TASK DIRECTIONS: Give the data again exactly as written, without any of its pictures.
◆ ◆ ◆ ◆
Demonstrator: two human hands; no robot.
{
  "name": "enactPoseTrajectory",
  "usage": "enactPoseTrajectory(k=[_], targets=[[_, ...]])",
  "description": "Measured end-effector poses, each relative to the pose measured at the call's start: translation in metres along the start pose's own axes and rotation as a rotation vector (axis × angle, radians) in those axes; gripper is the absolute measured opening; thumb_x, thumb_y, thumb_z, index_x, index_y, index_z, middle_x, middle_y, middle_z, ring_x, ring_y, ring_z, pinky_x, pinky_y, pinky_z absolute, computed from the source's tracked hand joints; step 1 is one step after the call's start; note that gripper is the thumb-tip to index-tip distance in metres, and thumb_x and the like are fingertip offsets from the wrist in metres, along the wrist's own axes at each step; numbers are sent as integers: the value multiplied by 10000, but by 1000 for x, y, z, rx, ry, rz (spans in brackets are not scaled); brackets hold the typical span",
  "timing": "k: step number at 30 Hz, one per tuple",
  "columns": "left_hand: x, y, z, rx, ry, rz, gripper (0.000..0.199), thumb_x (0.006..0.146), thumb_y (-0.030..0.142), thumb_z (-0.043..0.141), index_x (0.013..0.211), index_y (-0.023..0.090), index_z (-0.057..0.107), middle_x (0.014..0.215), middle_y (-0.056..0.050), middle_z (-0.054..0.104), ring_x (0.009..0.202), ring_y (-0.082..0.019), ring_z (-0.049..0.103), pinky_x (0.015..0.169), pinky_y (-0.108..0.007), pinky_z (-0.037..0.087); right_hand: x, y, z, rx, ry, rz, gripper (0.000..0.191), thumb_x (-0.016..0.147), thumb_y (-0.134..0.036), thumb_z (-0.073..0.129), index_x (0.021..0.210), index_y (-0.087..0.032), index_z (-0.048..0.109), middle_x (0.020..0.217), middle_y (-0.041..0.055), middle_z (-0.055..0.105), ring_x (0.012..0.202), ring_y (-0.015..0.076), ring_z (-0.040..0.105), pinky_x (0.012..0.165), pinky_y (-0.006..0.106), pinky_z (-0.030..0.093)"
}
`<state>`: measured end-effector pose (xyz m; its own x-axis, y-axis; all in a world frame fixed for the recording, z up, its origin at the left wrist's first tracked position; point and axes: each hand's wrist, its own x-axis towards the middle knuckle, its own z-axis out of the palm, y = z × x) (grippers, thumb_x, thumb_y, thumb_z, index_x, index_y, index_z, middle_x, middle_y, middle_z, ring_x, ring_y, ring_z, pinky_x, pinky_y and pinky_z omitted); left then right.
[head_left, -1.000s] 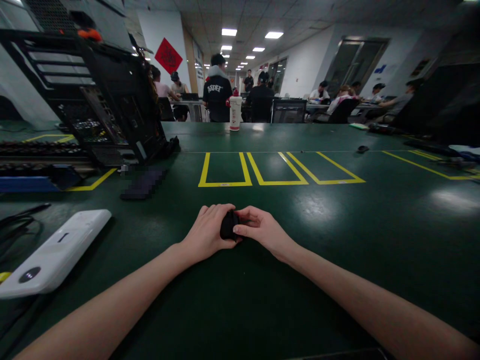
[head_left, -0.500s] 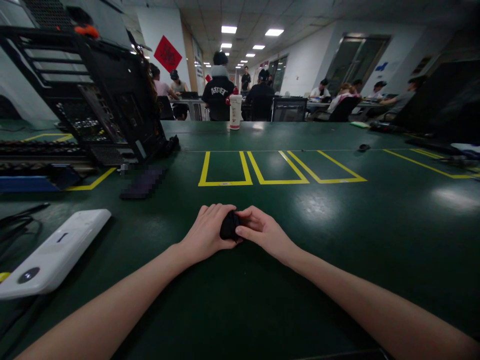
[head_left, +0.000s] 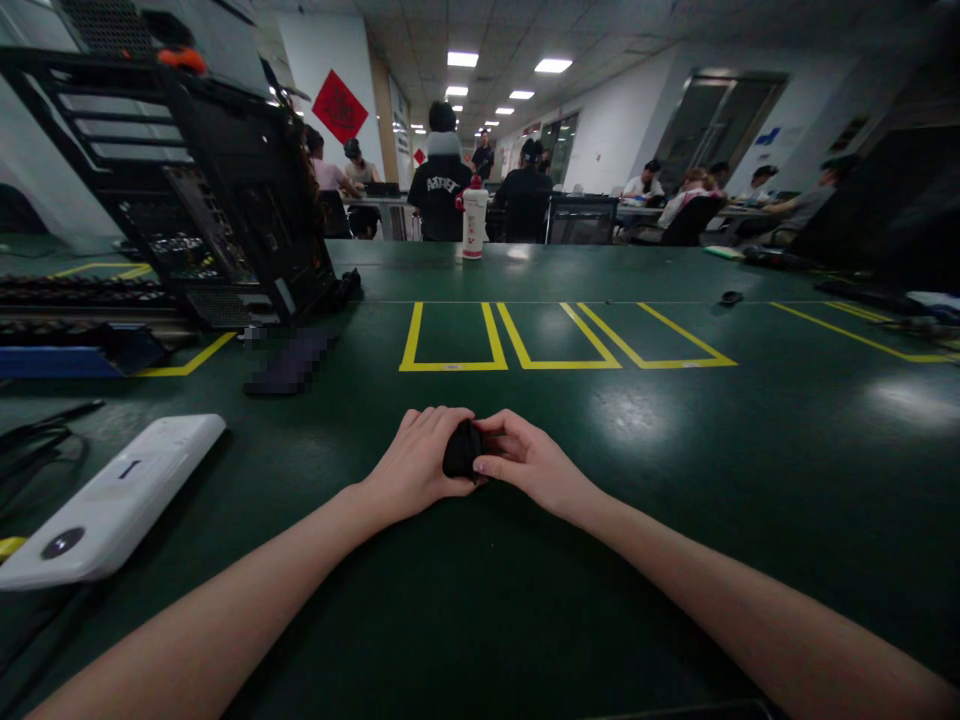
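A small black object [head_left: 462,449] sits between my two hands over the green table [head_left: 495,610], near the middle of the view. From the left, my left hand [head_left: 420,455] wraps round it, with the fingers over the far side and the thumb at the near side. My right hand [head_left: 529,465] pinches its right edge between thumb and fingers. Part of the object is hidden by the fingers.
A white device [head_left: 120,500] and black cables lie at the left, with a dark phone-like item [head_left: 289,362] and a black metal frame [head_left: 255,210] behind. Yellow tape outlines [head_left: 454,366] and a white bottle [head_left: 473,220] are ahead. Several people sit beyond.
The view has shifted very slightly. Both hands keep nearly the same hold on the black object.
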<state>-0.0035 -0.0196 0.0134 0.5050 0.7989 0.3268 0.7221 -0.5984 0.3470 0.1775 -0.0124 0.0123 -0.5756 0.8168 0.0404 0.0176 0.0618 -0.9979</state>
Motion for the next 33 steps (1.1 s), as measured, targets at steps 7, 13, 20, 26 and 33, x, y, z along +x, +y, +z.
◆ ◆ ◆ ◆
WRITTEN ANSWER:
Demonstrator: two human hands; no robot.
{
  "name": "enactPoseTrajectory",
  "usage": "enactPoseTrajectory(k=[_], targets=[[_, ...]])",
  "description": "Measured end-effector poses, each relative to the pose measured at the call's start: translation in metres along the start pose's own axes and rotation as a rotation vector (axis × angle, radians) in those axes; gripper is the absolute measured opening; thumb_x, thumb_y, thumb_z, index_x, index_y, index_z, middle_x, middle_y, middle_z, ring_x, ring_y, ring_z, pinky_x, pinky_y, pinky_z absolute, computed from the source's tracked hand joints; step 1 is one step after the call's start; note that gripper is the thumb-tip to index-tip distance in metres, and thumb_x and the like are fingertip offsets from the wrist in metres, along the wrist's own axes at each step; numbers are sent as integers: the value multiplied by 10000, but by 1000 for x, y, z, rx, ry, rz (spans in brackets are not scaled); brackets hold the typical span",
  "timing": "k: step number at 30 Hz, one per tuple",
  "columns": "left_hand: x, y, z, rx, ry, rz, gripper (0.000..0.199), thumb_x (0.006..0.146), thumb_y (-0.030..0.142), thumb_z (-0.043..0.141), index_x (0.013..0.211), index_y (-0.023..0.090), index_z (-0.057..0.107), middle_x (0.014..0.215), middle_y (-0.056..0.050), middle_z (-0.054..0.104), ring_x (0.009..0.202), ring_y (-0.082..0.019), ring_z (-0.049..0.103), pinky_x (0.015..0.169), pinky_y (-0.108..0.007), pinky_z (-0.037..0.087); right_hand: x, y, z, rx, ry, rz, gripper (0.000..0.191), thumb_x (-0.016..0.147), thumb_y (-0.134..0.036), thumb_z (-0.073..0.129), index_x (0.021..0.210), index_y (-0.087..0.032), index_z (-0.048..0.109), middle_x (0.020..0.217), middle_y (-0.041..0.055), middle_z (-0.055..0.105), ring_x (0.012..0.202), ring_y (-0.015..0.076), ring_z (-0.040..0.105), pinky_x (0.012..0.165), pinky_y (-0.006..0.106), pinky_z (-0.030..0.093)"
}
`<state>`: measured end-effector pose (xyz m; its own x-axis, y-axis; all in a world frame fixed for the recording, z up, its origin at the left wrist's first tracked position; point and axes: each hand's wrist, its own x-axis towards the middle knuckle, its own z-axis out of the palm, y = z × x) (grippers, thumb_x, thumb_y, thumb_z, index_x, index_y, index_z, middle_x, middle_y, middle_z, ring_x, ring_y, ring_z, pinky_x, pinky_y and pinky_z omitted); left then right.
[head_left, -1.000s] 
[head_left, -0.500s] 
[head_left, +0.000s] 
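A small black object [head_left: 462,449] sits between my two hands over the green table [head_left: 495,610], near the middle of the view. From the left, my left hand [head_left: 420,455] wraps round it, with the fingers over the far side and the thumb at the near side. My right hand [head_left: 529,465] pinches its right edge between thumb and fingers. Part of the object is hidden by the fingers.
A white device [head_left: 120,500] and black cables lie at the left, with a dark phone-like item [head_left: 289,362] and a black metal frame [head_left: 255,210] behind. Yellow tape outlines [head_left: 454,366] and a white bottle [head_left: 473,220] are ahead. Several people sit beyond.
The view has shifted very slightly. Both hands keep nearly the same hold on the black object.
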<state>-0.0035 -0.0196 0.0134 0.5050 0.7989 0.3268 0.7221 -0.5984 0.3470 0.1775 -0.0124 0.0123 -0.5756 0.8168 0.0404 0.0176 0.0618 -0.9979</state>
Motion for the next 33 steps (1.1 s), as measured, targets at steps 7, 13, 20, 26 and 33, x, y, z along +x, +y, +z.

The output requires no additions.